Senator Snowe followed Senator Landrieu’s line of questioning, asking why improper loan payments were so difficult to define. Ms. Gustafson answered that each case required some analysis, and that it was not as simple as asking whether the agency had lent money twice, for example.
Senator Snowe continued, noting that the procedures in place and the level of implementation of said procedures was stll unclear. She asked whether the SBA IG was satisfied with new enforcement procedures against fraudulent loan agents. Gustafson stated that the IG was happy with the procedures, but that these procedures were not fully set in place. She further noted that the SBA needed to be much more serious about debarment as a punitive action for fraudulent loan practices.
Senator Snowe next asked Karen Mills whether a task force was in place to enforce this issue. Mills replied that the task force was indeed in action, though in the beginning stages. She said that all indications were that on the most recent round of fraud cases, that every one had been or was being pursued.
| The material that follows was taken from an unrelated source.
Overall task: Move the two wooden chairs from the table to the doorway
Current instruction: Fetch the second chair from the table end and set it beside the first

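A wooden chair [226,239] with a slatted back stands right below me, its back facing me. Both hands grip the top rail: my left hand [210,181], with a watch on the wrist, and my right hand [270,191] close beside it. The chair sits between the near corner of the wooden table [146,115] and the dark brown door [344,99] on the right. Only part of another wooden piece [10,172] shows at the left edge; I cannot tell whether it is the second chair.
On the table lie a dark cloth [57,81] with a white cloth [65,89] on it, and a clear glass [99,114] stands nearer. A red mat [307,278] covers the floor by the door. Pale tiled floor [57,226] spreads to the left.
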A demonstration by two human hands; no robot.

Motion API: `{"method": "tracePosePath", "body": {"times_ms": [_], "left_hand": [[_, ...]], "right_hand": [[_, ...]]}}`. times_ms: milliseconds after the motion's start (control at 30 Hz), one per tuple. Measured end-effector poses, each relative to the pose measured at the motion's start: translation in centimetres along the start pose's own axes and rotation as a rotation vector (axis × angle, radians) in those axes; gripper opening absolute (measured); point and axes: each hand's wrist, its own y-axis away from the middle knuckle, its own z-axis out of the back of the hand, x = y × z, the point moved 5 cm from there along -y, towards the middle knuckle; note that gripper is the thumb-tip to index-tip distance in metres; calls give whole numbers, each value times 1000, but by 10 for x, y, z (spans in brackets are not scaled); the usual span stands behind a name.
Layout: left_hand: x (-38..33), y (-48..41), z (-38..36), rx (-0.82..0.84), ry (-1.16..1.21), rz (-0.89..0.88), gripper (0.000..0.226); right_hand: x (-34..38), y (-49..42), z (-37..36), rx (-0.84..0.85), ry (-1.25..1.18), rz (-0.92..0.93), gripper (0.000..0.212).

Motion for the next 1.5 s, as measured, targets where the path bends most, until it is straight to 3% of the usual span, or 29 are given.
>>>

Snowe then moved to the issue of oversight, and gave an example of a recent Wall Street Journal article that claimed government officials were not monitoring the federal contractors for compliance. She further noted that the while the SBA claimed that oversight procedures had been transferred to the Pentagon, the Pentagon maintained that oversight remains in the purview of the SBA. Snowe then asked Ms. Mills what the SBA was doing to bolster this oversight.
Ms. Mills confirmed that the oversight for government contracting was the SBA’s responsibility, and then went on to clarify Senator Snowe’s quotation of the Wall Street Journal. Ms. Mills stated that each government agency though was responsible for the initial contracting procedures, and that the 8 million annual federal contracts as a whole were under the final oversight process through the SBA.